Born in Blacktown, Australia, Georgievski spent his youth career at Australian side Marconi Stallions and Croatian side Dinamo Zagreb. He began his professional career with Međimurje in Croatia and later went on to play with Šibenik.

On 27 June 2012, it was formally announced that Georgievski had penned a contract with Steaua București of the Romanian Liga I.

On 11 September 2014, Georgievski joined the Melbourne Victory football club of the A-League on a one-year deal, and was granted the number 15 kit. Georgievski made his Melbourne Victory and A-League debut against home town club Western Sydney Wanderers on 10 October 2014, the league's first match of the tenth season, and played the left back role. His debut lasted 86 minutes and he came off with a standing ovation from his new supporters. His first goal was on 5 December 2014, the second of three by the Club at Central Coast Mariners in the 68th minute. His next came on 21 March 2015 at Adelaide United in the 63rd minute.
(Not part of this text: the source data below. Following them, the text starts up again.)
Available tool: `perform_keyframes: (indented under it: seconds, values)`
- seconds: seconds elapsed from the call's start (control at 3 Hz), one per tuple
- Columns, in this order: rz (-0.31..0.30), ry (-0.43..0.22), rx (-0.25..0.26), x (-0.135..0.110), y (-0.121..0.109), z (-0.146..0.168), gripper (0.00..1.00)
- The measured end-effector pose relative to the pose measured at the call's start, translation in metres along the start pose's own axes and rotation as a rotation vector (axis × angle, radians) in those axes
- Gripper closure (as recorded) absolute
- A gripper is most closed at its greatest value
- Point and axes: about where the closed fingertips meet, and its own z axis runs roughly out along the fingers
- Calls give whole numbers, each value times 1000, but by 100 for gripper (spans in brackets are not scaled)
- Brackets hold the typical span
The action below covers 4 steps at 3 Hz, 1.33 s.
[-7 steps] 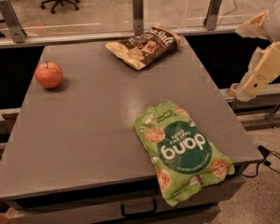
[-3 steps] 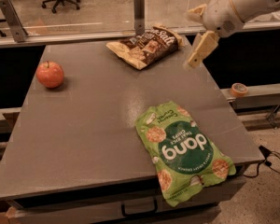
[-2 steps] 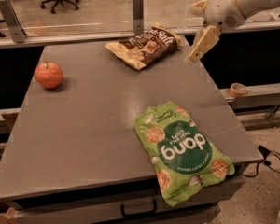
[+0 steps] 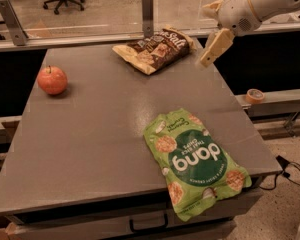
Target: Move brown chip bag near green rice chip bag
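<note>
The brown chip bag (image 4: 152, 49) lies crinkled at the far edge of the grey table (image 4: 90, 134), a little right of centre. The green rice chip bag (image 4: 194, 161) lies flat at the near right corner and overhangs the front edge. My gripper (image 4: 210, 29) hangs in the air just right of the brown bag, above the table's far right corner. It is open and empty and touches nothing. One cream finger (image 4: 213, 46) points down and to the left. The two bags are far apart.
A red apple (image 4: 52, 79) sits at the table's left side. A glass barrier with metal posts (image 4: 148, 6) runs behind the far edge. A roll of tape (image 4: 254, 95) lies on a ledge to the right. Cables lie on the floor at right.
The gripper has swung in from the table's right side, up and left, to beside the brown bag. In the last second it hardly moved. The bags and the apple have not moved.
</note>
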Motion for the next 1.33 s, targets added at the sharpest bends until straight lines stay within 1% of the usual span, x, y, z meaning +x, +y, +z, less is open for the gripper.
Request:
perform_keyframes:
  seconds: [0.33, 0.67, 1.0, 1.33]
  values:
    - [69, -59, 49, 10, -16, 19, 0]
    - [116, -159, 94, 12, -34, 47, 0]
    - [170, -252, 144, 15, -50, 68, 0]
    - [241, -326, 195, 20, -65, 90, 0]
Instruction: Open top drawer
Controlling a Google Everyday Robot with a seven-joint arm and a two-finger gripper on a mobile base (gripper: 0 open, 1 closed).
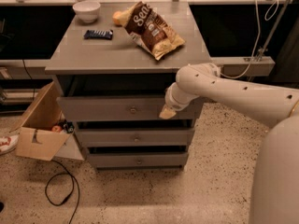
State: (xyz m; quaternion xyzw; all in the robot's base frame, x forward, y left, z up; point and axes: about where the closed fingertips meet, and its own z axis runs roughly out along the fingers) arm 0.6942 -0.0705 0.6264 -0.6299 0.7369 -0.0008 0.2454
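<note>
The top drawer (100,108) is the tallest grey front of three in the grey cabinet, with a small round metal knob (133,109) at its centre. A dark gap shows between it and the cabinet top. My gripper (166,112), with its tan tip, is at the right part of this drawer's front, a short way right of the knob. My white arm (224,92) reaches in from the right.
On the cabinet top (93,55) lie a white bowl (87,10), a dark snack bar (98,34) and a chip bag (154,29). The middle drawer (107,137) and bottom drawer (112,160) sit below. A cardboard box (39,125) and black cable (60,190) lie at the left.
</note>
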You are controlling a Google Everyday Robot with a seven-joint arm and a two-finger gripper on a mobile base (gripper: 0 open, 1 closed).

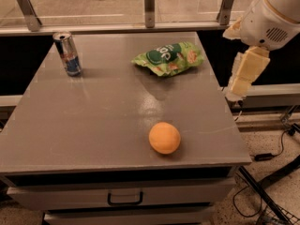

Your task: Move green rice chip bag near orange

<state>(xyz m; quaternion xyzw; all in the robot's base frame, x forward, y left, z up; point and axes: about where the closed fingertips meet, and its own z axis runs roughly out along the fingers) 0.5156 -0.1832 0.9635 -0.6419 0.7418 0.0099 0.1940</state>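
Observation:
The green rice chip bag (168,58) lies flat at the far right of the grey table (93,121), its dark green oval facing up. The orange (164,138) sits near the table's front edge, right of centre, well apart from the bag. My gripper (240,84) hangs from the white arm (274,15) just off the table's right edge, level with the bag and to its right, touching nothing.
A slim silver-blue can (68,54) stands upright at the far left of the table. A metal rail with posts (149,1) runs behind the table. A drawer with a handle (124,198) is below the front edge. Cables (276,153) lie on the floor at the right.

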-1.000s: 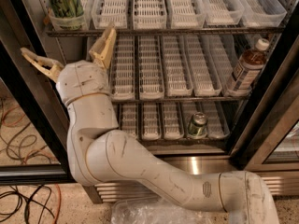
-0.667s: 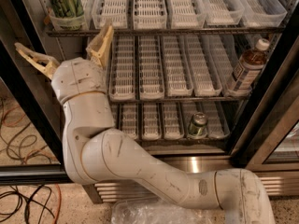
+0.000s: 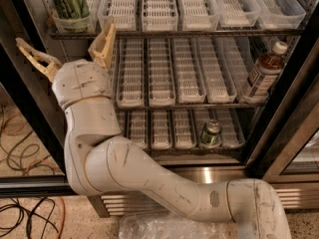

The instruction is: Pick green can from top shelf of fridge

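Note:
The green can (image 3: 70, 1) stands at the front left of the top shelf (image 3: 199, 31) of the fridge (image 3: 279, 113); only its lower part shows, dark green with pale stalk print. My gripper (image 3: 65, 46) is open just below and in front of the can, at the shelf's left end. One tan finger (image 3: 36, 58) points left in front of the black door frame. The other finger (image 3: 103, 45) reaches up to the shelf's front edge right of the can. The gripper holds nothing.
A brown bottle with a white cap (image 3: 263, 71) stands at the right of the middle rack. A short green can (image 3: 211, 133) stands on the bottom rack. Clear lane trays (image 3: 159, 68) line the racks. Cables (image 3: 20, 148) lie on the floor at left. Clear plastic (image 3: 164, 228) lies at the bottom.
My gripper and wrist have moved a little to the left and slightly up, staying open under the green can.

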Robot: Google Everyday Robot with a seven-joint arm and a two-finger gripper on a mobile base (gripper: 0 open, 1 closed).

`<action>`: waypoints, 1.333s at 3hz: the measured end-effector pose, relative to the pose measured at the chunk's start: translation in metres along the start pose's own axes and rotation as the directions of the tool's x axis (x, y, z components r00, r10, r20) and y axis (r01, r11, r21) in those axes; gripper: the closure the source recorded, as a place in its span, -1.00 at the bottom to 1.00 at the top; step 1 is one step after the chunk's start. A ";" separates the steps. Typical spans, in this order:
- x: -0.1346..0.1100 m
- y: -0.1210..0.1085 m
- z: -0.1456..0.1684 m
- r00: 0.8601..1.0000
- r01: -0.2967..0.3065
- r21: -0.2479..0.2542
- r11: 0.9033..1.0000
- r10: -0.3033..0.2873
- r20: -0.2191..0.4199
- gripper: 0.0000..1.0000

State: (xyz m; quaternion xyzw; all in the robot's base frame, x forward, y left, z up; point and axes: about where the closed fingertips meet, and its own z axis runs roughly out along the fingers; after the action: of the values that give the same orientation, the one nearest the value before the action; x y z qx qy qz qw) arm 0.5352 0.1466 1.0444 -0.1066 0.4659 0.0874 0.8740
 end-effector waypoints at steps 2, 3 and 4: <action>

Georgievski signed a two-year extension to his contract on 26 June 2015.

On 30 Mar 2017, it was announced that Georgievski would be leaving Melbourne Victory at the end of the 2016–2017 season with a move to Newcastle. He was awarded the Joe Marston Medal as man of the match in the 2017 A-League Grand Final, despite Melbourne losing the match to Sydney FC in a penalty shootout.

Georgievski has become an integral part of the Newcastle Jets team. In his first season with the Jets, the team made it to the A-League Championship Final, although lost to Melbourne Victory 1–0.

In May 2019, it was announced that Georgievski left Newcastle Jets and joined Western Sydney Wanderers.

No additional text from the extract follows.